== Required action ==
Your answer should contain only the lines from the top of the data below down through the one with "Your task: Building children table", transcribed exactly and without pictures; please include nothing more.

══════════════════════════════

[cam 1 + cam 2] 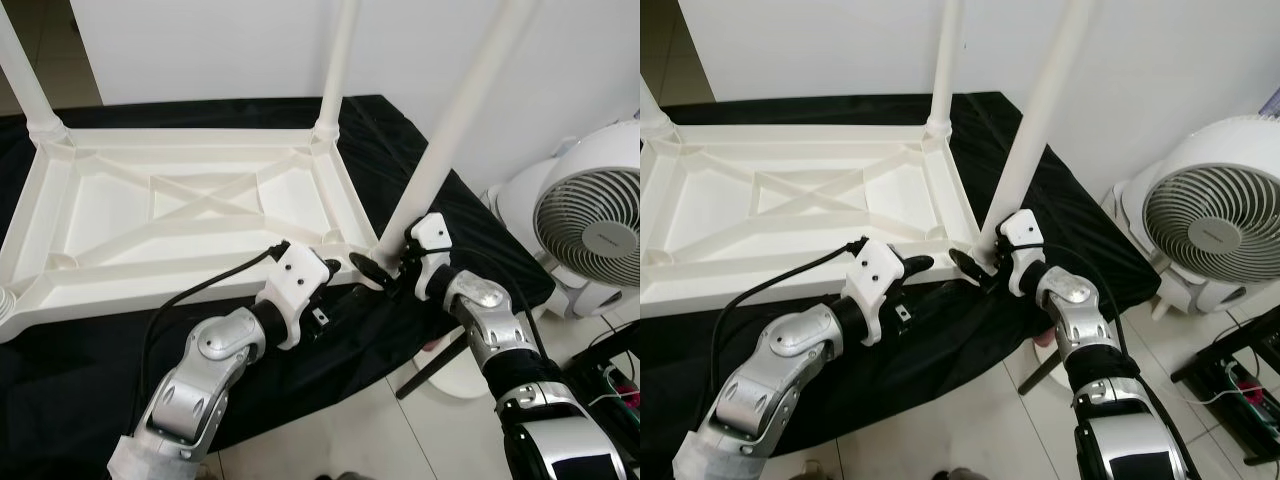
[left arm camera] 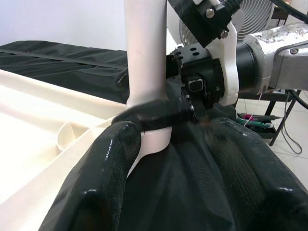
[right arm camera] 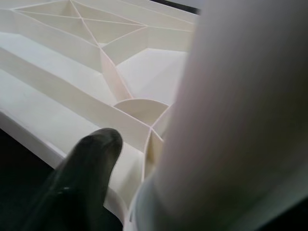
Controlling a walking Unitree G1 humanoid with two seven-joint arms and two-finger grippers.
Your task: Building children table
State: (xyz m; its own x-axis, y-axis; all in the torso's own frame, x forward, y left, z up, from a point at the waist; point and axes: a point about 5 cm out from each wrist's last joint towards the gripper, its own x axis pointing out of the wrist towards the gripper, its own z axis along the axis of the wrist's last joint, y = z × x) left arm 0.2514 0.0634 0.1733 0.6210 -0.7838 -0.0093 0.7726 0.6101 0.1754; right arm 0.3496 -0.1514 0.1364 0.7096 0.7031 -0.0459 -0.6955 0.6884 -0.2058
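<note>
Your right gripper [image 1: 980, 262] clasps the near leg [image 1: 1035, 130] of the upturned table [image 1: 170, 215] on black cloth [image 1: 90, 370]; left gripper [image 1: 325, 268] hovers parted beside. A fan [image 1: 590, 225] stands close; leg tops are cut off.

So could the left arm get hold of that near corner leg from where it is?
Probably yes: the left gripper sits beside the near corner leg, jaws apart, though the right gripper crowds the base.

Head pair from above, two wrist views close in.
Looking forward and down at upturned table [image 1: 180, 210]; both wrist cameras very near the corner leg [image 2: 146, 57], facing each other.
</note>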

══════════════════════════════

== Written solution ==
[cam 1 + cam 2] 
[left arm camera] 
[right arm camera] 
Controlling a walking Unitree G1 humanoid with two seven-joint arms and two-finger grippers.
Your task: Building children table

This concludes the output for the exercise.